### Task to carry out
Where an entry contains an image, skip the image and print the rest exactly.

### Provided entries
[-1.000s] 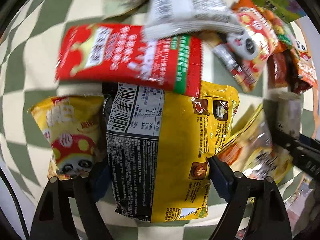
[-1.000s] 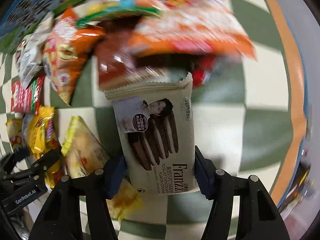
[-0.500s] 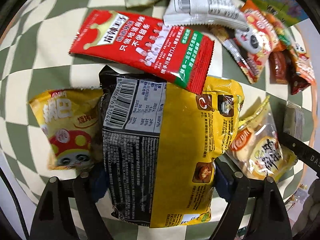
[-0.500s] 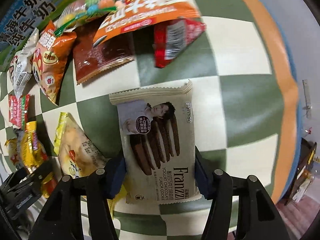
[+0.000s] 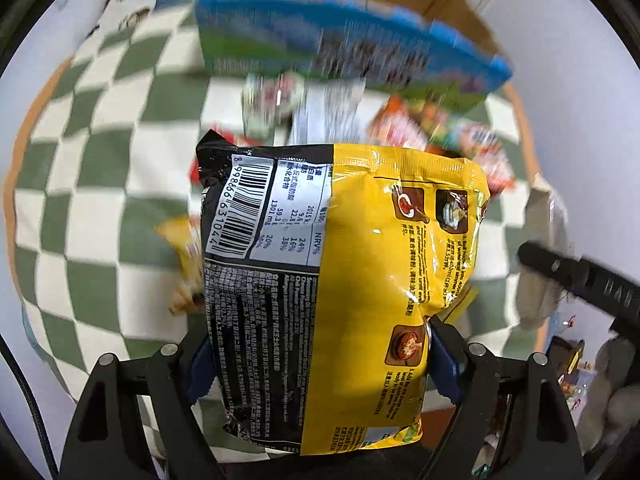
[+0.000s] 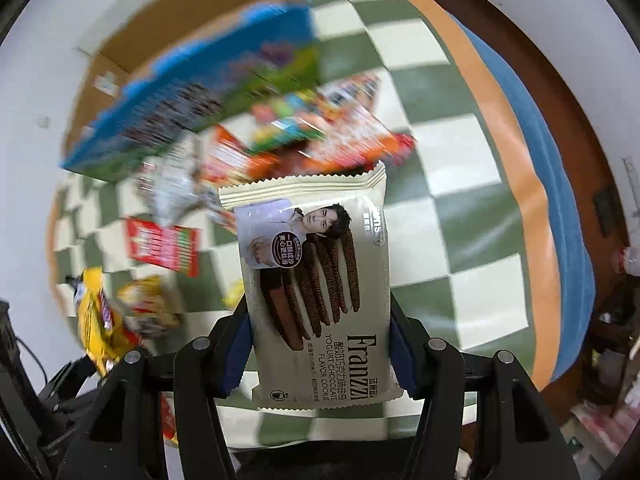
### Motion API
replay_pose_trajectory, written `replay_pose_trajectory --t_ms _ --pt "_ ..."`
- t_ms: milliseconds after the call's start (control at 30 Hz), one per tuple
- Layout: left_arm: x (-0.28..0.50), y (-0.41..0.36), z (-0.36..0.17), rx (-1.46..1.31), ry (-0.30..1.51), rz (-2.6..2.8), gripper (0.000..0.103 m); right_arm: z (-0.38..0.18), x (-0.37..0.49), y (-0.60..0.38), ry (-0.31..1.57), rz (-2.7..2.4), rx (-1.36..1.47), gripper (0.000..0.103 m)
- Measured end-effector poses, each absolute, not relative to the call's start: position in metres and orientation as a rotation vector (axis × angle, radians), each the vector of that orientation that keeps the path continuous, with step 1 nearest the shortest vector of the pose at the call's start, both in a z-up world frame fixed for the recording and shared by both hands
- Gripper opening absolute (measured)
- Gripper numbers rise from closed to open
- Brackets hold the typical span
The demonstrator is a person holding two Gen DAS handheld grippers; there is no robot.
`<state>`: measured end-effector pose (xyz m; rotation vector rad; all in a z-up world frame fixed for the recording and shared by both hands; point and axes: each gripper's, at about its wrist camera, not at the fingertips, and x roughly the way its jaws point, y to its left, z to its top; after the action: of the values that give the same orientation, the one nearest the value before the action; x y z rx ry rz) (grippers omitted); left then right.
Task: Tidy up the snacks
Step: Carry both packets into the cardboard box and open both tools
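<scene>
The yellow-and-black noodle packet (image 5: pixel 340 280) is clamped between the pads of the left gripper (image 5: pixel 318 354), held above the green-checked table (image 5: pixel 100 184). The beige Franzzi cookie pack (image 6: pixel 320 280) is pinched likewise in the right gripper (image 6: pixel 318 346), with the blurred snack pile (image 6: pixel 312 136) and a blue box (image 5: pixel 340 40) beyond.

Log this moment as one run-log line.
left gripper: shut on noodle pack | right gripper: shut on cookie pack | both packs off the checked cloth | other snacks on cloth

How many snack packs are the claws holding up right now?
2. The left claw grips a yellow and black packet; the right claw grips a beige cookie pack. More snacks lie blurred below.
</scene>
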<state>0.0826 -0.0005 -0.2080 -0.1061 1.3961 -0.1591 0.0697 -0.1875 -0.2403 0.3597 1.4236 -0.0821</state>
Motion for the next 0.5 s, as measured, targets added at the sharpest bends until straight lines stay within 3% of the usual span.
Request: replay_pose_trajectory --t_ms 333,500 --pt "0.258 0.013 -0.114 -0.137 1.317 -0.118 0.085 -0.135 0.185 -0.143 1.341 0.102 0.362 0.062" --pt "0.355 0.016 -0.12 -0.166 1.362 -0.089 0.085 -0.129 0.28 -0.129 1.341 0.144 0.311 0.062"
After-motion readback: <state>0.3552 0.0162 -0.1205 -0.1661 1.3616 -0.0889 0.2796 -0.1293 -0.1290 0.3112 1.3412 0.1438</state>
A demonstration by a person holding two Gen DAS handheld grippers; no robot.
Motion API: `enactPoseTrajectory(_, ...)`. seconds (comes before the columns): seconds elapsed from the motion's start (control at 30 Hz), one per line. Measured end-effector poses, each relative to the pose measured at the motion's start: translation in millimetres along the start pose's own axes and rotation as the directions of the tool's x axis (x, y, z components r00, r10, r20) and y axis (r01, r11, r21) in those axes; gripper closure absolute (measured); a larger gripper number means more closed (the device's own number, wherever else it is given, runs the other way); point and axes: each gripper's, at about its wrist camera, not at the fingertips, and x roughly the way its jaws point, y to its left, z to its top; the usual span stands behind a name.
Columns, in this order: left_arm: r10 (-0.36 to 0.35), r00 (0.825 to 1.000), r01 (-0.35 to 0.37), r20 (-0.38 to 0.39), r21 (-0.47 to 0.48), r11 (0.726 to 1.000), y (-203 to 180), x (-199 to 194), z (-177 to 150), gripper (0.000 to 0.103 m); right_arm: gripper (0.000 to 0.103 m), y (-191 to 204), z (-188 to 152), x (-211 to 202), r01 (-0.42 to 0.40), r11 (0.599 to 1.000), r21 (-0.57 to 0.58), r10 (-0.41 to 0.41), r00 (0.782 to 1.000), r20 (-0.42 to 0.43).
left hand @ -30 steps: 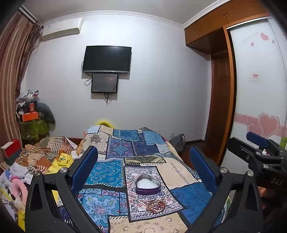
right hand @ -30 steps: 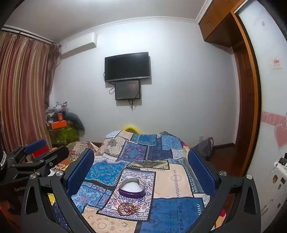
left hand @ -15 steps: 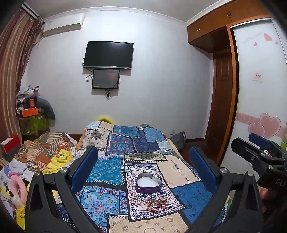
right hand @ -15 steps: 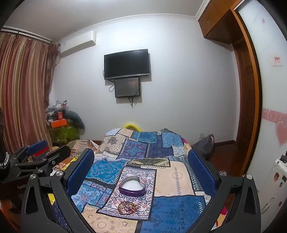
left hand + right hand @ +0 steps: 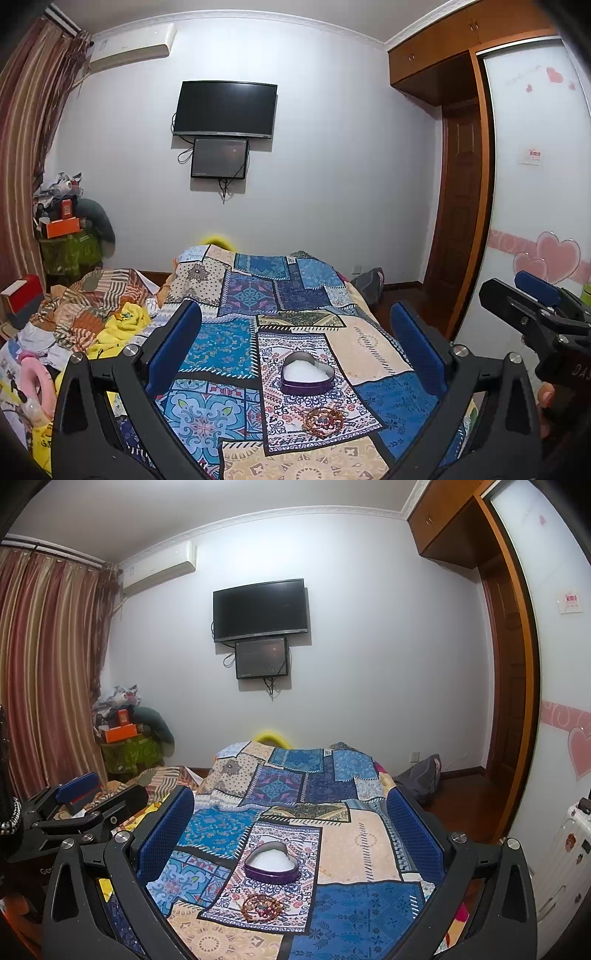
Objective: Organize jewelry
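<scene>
Right gripper (image 5: 290,819) jaws wide apart above bed (image 5: 362,849); heart box (image 5: 271,864) and beaded bracelet (image 5: 263,907) just beside each other.

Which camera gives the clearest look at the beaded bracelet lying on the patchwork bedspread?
The right wrist view: the brown beaded bracelet lies near centre, between the open fingers, in front of the purple heart-shaped tin. The left wrist view shows the bracelet too, whole and unobstructed, slightly right of centre.
</scene>
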Motion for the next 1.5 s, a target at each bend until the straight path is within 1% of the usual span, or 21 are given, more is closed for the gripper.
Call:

### Output
[-1.000s] 
[-1.000s] 
[-0.500s] 
[-0.500s] 
[+0.000s] 
[+0.000s] 
### Motion API
replay_pose_trajectory, written `replay_pose_trajectory --t_ms _ --pt "_ ..."`
- t_ms: milliseconds after the call's start (control at 30 Hz), one per tuple
- Layout: left_arm: x (-0.28..0.50), y (-0.41..0.36), z (-0.36..0.17), rx (-1.46..1.31), ry (-0.30..1.51), rz (-2.6..2.8), gripper (0.000..0.103 m); right_arm: z (-0.38..0.18), x (-0.37..0.49), y (-0.60..0.38), ry (-0.31..1.57), rz (-2.7..2.4), rx (-1.36..1.47), gripper (0.000..0.103 m)
- Measured end-effector poses, each absolute, not relative to the call's start: position in metres and orientation as a rotation vector (axis × angle, radians), each the vector of that orientation that keeps the path continuous, with step 1 nearest the shortest vector of the pose at the call's start, both in a z-up world frame fixed for the recording and shared by both hands
- Gripper opening absolute (measured)
- Gripper numbers rise from closed to open
- Brackets hold the typical span
The demonstrator is a person holding two Gen DAS handheld grippers; there is no robot.
`<state>`: measured end-effector pose (xyz m; rotation vector rad; all in a z-up world frame fixed for the recording and shared by both hands; point and axes: each gripper's, at about its wrist camera, not at the fingertips, and x roughly the way its jaws point, y to its left, z to its top; after the action: of the values that give the same orientation, the one nearest the value before the action; x y z rx ry rz) (grippers omitted); left then right.
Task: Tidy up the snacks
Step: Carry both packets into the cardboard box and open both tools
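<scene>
The yellow-and-black noodle packet (image 5: pixel 340 280) is clamped between the pads of the left gripper (image 5: pixel 318 354), held above the green-checked table (image 5: pixel 100 184). The beige Franzzi cookie pack (image 6: pixel 320 280) is pinched likewise in the right gripper (image 6: pixel 318 346), with the blurred snack pile (image 6: pixel 312 136) and a blue box (image 5: pixel 340 40) beyond.

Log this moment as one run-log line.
left gripper: shut on noodle pack | right gripper: shut on cookie pack | both packs off the checked cloth | other snacks on cloth

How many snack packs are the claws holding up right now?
2. The left claw grips a yellow and black packet; the right claw grips a beige cookie pack. More snacks lie blurred below.
</scene>
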<state>0.0826 -0.0005 -0.2080 -0.1061 1.3961 -0.1591 0.0697 -0.1875 -0.2403 0.3597 1.4236 -0.0821</state>
Motion for the next 0.5 s, as measured, targets added at the sharpest bends until straight lines stay within 3% of the usual span.
Request: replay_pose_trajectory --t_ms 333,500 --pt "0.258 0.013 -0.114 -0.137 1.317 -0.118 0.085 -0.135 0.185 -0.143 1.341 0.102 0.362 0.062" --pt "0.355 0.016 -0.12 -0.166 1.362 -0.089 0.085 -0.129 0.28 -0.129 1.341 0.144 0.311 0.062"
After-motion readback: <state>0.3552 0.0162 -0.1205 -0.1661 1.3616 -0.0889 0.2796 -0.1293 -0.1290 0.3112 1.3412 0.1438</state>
A demonstration by a person holding two Gen DAS handheld grippers; no robot.
Motion API: `enactPoseTrajectory(_, ...)`. seconds (comes before the columns): seconds elapsed from the motion's start (control at 30 Hz), one per line. Measured end-effector poses, each relative to the pose measured at the motion's start: translation in millimetres along the start pose's own axes and rotation as the directions of the tool's x axis (x, y, z components r00, r10, r20) and y axis (r01, r11, r21) in those axes; gripper closure absolute (measured); a larger gripper number means more closed (the device's own number, wherever else it is given, runs the other way); point and axes: each gripper's, at about its wrist camera, not at the fingertips, and x roughly the way its jaws point, y to its left, z to its top; the usual span stands behind a name.
Columns, in this order: left_arm: r10 (-0.36 to 0.35), r00 (0.825 to 1.000), r01 (-0.35 to 0.37), r20 (-0.38 to 0.39), r21 (-0.47 to 0.48), r11 (0.726 to 1.000), y (-203 to 180), x (-199 to 194), z (-177 to 150), gripper (0.000 to 0.103 m); right_arm: gripper (0.000 to 0.103 m), y (-191 to 204), z (-188 to 152), x (-211 to 202), r01 (-0.42 to 0.40), r11 (0.599 to 1.000), r21 (-0.57 to 0.58), r10 (-0.41 to 0.41), r00 (0.782 to 1.000), r20 (-0.42 to 0.43).
left hand @ -30 steps: 
right hand @ -30 steps: 
left hand @ -15 steps: 
right hand @ -15 steps: 
left hand + right hand @ +0 steps: 
Objective: Organize jewelry
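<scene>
Right gripper (image 5: 290,819) jaws wide apart above bed (image 5: 362,849); heart box (image 5: 271,864) and beaded bracelet (image 5: 263,907) just beside each other.

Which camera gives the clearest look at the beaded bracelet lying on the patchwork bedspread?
The right wrist view: the brown beaded bracelet lies near centre, between the open fingers, in front of the purple heart-shaped tin. The left wrist view shows the bracelet too, whole and unobstructed, slightly right of centre.
</scene>
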Motion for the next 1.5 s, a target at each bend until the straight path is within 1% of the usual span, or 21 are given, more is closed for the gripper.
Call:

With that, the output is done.